[[ INFORMATION SHOWN, beginning ]]
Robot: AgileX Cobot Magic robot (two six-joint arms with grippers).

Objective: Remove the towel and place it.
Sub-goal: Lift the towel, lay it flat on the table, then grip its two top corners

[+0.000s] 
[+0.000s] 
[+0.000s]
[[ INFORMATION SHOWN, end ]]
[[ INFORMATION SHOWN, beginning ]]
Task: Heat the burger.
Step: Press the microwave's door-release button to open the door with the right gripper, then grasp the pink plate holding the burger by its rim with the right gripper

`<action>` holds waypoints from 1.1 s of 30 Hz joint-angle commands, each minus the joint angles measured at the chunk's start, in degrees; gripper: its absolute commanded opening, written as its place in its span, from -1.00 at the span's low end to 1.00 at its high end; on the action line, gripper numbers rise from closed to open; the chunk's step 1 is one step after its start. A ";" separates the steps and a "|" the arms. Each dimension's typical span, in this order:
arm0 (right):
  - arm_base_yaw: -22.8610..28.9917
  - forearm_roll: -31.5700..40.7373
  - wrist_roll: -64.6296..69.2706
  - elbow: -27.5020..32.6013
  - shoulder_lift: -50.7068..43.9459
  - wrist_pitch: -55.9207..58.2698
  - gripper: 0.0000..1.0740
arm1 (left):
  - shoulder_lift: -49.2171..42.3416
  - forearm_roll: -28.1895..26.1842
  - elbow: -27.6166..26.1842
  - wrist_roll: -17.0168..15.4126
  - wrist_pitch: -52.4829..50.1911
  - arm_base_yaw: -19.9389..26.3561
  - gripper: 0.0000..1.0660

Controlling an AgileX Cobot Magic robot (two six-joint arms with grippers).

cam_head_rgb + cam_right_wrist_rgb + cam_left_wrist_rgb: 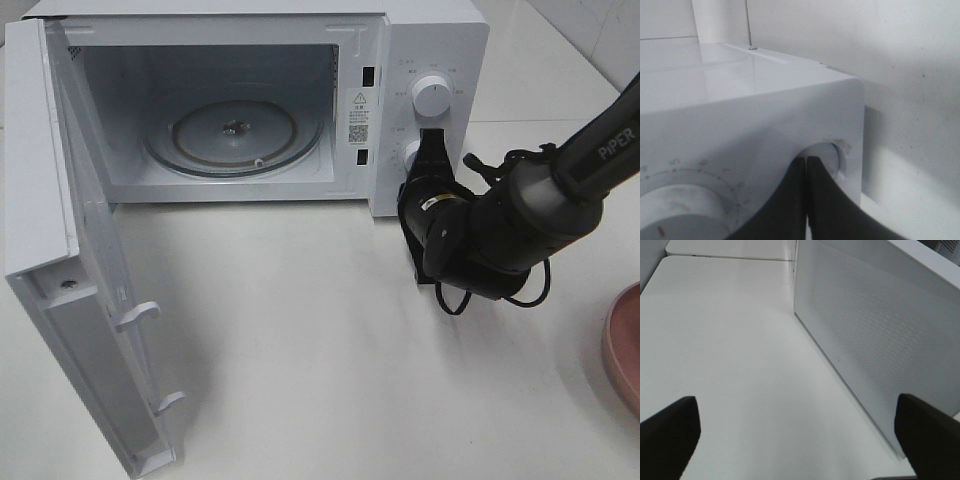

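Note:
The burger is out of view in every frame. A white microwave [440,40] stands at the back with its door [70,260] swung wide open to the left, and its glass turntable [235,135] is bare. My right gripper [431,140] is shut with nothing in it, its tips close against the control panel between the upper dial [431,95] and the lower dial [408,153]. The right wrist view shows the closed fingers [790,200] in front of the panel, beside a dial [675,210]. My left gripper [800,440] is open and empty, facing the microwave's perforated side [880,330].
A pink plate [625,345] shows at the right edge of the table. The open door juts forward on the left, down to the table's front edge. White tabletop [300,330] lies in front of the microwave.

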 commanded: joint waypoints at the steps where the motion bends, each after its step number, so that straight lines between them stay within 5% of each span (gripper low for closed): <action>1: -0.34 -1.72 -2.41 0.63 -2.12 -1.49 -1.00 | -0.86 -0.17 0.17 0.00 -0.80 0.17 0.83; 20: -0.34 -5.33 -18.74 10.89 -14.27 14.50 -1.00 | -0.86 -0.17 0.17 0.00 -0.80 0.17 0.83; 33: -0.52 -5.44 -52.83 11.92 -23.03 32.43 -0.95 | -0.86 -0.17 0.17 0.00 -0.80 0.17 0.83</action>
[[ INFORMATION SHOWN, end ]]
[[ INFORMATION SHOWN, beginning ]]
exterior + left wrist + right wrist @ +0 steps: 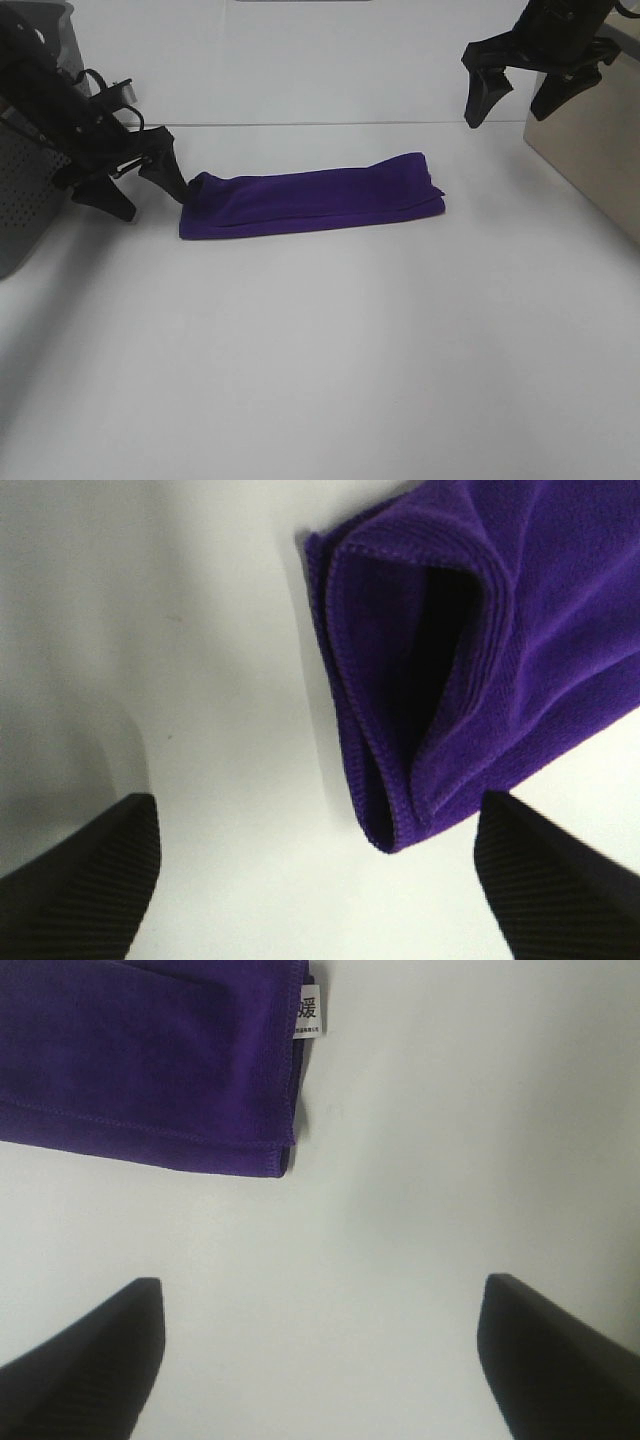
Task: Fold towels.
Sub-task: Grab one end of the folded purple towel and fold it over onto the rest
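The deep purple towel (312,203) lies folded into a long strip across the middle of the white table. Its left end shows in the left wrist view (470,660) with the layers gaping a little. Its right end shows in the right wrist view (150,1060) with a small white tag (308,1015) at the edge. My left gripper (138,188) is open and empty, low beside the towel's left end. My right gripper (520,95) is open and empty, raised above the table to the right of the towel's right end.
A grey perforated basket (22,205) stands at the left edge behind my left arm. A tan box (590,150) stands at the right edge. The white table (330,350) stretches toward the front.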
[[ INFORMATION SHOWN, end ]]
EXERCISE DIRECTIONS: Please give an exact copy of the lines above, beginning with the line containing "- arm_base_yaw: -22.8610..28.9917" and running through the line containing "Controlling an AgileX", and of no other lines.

RESULT:
  - arm_base_yaw: -22.8610..28.9917
  - forearm_roll: -31.5700..40.7373
  - wrist_roll: -64.6296..69.2706
  - elbow: -27.5020..32.6013
  - shoulder_lift: -50.7068..43.9459
  - wrist_pitch: -55.9207..58.2698
  - gripper: 0.0000..1.0740
arm1 (left):
  - shoulder_lift: -49.2171..42.3416
  - forearm_roll: -28.1895..26.1842
  - elbow: -27.6166..26.1842
  - wrist_roll: -17.0168..15.4126
  - wrist_pitch: -52.4829..50.1911
  - arm_base_yaw: -19.9389..26.3561
  - gripper: 0.0000..1.0660

Controlling an AgileX Cobot Magic robot (two six-joint arms with grippers).

Nothing else is required to finish the exercise.